The man accused of bottling up a bill that would make much of Obamacare hard to enforce in Pennsylvania told the Delaware County Patriots, Thursday, May 19, that it will likely come up for a vote this year.
State Rep. Bill Adolph (R-165), who chairs the House Appropriations Committee has been accused of sitting on HB 42 by Tea Party activists. The bill has been tied up in Adolph’s committee since Feb. 8.
HB 42, introduced by Matthew Baker (R-68) on Jan. 19, says A law
or rule shall not compel, through penalties and fines, directly or
indirectly, any individual, employer or health care provider to
participate in any health care system.
It also specifically
says that an individual or employer may pay directly for lawful health
care services and shall not be required to pay penalties or fines for
doing so; and specifically allows health care providers to accept
direct payments without penalties. It also prohibits state law enforcement and regulatory agencies from
participating “in compliance with any Federal law, regulation or policy”
that would compromise the “freedom of choice in health care” of any
resident of the state.
Adolph told the group, which met at Knights of Columbus hall in Newtown Square, that the biggest budget problem facing the state was the expiration of federal stimulus money. He said last year’s $28 billion budget contained $3.1 billion of the fed dollars.
The $27.3 billion budget proposed by Gov. Corbett places a heavier burden on the state taxpayers despite it being smaller. House Republicans have tweaked the budget by easing some of the cuts the Governor had made to education while adding cuts to welfare. Adolph said the House budget gives state higher education 75 percent of what it had gotten last year, while Corbett would have cut the outlay in half.
Adolph said that the House budget actually ends up being few hundred thousand dollars less than the Governors.
Concerning the questions fielded by Adolph — and HB 42 was one — he said:
— He supported in principle privatizing the state-owned liquor stores but would not commit to any specific legislation as the “devil was in the details”.

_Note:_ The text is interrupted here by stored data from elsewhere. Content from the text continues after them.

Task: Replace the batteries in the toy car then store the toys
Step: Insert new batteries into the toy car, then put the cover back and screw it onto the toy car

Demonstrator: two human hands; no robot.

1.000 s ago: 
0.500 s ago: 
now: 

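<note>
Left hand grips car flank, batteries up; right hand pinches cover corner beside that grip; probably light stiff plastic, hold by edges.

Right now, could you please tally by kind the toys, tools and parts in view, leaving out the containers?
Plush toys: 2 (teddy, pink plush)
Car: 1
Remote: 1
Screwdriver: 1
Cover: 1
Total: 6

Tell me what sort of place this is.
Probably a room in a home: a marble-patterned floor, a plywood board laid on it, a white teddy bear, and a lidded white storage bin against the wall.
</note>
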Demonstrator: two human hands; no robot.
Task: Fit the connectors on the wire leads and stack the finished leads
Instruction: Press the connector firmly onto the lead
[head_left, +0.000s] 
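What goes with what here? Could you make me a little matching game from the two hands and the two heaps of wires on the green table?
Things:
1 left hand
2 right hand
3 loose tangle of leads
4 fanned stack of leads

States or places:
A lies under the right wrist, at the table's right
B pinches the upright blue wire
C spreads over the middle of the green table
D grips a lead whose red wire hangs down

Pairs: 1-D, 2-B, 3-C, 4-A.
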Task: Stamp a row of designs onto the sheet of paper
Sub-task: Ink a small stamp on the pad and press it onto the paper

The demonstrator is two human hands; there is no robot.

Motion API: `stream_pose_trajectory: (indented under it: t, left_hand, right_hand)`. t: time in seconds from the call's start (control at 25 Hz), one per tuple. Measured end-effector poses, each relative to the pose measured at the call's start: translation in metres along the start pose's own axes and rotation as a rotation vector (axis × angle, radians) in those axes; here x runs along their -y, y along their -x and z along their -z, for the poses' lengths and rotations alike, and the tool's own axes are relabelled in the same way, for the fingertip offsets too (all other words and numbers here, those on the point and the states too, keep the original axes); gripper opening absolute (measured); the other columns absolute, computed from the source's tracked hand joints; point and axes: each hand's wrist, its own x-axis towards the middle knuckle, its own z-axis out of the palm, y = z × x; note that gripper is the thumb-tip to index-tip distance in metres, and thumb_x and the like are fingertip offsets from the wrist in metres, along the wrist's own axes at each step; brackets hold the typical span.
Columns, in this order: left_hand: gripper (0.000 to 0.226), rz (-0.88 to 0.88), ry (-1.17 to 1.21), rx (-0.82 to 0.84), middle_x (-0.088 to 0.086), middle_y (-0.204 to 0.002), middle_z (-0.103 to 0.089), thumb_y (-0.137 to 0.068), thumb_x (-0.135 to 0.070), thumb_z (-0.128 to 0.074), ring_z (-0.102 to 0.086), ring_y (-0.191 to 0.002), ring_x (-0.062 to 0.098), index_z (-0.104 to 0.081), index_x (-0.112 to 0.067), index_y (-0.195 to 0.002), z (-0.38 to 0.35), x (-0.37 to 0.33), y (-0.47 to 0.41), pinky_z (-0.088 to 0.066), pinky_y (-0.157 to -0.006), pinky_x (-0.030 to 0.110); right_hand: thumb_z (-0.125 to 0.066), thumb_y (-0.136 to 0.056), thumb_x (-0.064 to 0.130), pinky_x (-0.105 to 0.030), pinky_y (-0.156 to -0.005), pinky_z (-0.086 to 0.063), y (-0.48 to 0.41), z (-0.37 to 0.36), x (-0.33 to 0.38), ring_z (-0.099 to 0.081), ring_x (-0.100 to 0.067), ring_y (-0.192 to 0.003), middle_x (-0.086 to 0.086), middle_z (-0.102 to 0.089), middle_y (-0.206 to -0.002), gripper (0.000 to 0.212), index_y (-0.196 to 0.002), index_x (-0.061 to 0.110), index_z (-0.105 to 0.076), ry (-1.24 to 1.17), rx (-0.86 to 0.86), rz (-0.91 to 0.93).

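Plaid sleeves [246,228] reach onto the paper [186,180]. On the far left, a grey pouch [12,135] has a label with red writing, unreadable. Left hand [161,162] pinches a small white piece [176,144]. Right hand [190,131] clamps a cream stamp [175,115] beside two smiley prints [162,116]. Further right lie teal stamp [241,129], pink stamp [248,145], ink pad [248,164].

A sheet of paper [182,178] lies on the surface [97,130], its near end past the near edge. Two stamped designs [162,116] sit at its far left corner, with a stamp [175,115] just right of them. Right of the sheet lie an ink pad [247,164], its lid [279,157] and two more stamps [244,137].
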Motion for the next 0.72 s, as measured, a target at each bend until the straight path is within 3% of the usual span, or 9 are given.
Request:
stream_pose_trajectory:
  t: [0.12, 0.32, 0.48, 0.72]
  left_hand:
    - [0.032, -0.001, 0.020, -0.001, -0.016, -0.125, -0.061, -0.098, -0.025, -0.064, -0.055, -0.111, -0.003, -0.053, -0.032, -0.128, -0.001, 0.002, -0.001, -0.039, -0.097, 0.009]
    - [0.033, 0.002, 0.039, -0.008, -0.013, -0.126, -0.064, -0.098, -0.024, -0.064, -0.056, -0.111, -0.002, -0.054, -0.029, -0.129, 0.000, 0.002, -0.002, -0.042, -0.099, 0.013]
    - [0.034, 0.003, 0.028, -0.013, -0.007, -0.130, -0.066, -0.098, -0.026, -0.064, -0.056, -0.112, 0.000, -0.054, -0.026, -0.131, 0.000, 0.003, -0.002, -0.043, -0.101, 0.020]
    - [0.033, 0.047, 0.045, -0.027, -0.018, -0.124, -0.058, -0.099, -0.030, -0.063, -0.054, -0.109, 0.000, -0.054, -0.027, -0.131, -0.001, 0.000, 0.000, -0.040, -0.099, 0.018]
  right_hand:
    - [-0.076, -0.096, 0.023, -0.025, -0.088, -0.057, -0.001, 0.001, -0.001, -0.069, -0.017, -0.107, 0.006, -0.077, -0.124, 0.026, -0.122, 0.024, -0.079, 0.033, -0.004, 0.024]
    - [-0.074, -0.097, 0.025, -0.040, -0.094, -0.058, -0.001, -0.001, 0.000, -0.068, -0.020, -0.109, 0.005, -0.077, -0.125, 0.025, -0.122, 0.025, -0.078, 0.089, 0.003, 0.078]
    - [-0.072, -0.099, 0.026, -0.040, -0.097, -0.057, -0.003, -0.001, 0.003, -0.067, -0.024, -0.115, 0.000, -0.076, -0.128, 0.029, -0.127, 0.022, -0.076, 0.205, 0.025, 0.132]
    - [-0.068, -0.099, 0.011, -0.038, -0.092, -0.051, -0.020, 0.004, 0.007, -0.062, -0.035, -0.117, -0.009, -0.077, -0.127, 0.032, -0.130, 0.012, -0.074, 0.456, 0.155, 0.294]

— He supported giving school boards the power to furlough teachers for economic reasons. He, however, ducked the other half regarding his position on ending the requirement that school districts and municipalities pay prevailing wage for renovation and construction projects.
–He is not familiar with the First Suburbs issue which is starting to be discussed in Tea Party groups and appears to be an attempt to use government programs such as Section 8 housing to economically “diversify” Philadelphia’s older suburbs in accordance with the preferences of academics and activists.
–He supported abolishing the inheritance tax.
–He voted for and supports HB 1330, which expands the state’s Educational Improvement Tax Credit, and that he was only aware of the highlights of SB 1, the school choice bill bottled up in the Senate. He said he supports school choice in principle.
–That teachers should not be allowed to strike.
— He supports voter ID.
— He believes in state sovereignty.
— He supports cutting the size of the state legislature.
The only matter on which he incurred the crowd’s wrath concerned state pensions, and his unwillingness to condemn former State Sen. Bob Mellow’s $300,000 pension in significantly vociferous terms. He said Mellow’s pension plan had been grandfathered from before 1974, and that he should get it. He did not seem to get that it may fairer and more just to change the terms of an old poorly conceived contract rather than make a widow who was not party to it lose her home trying to fulfill it.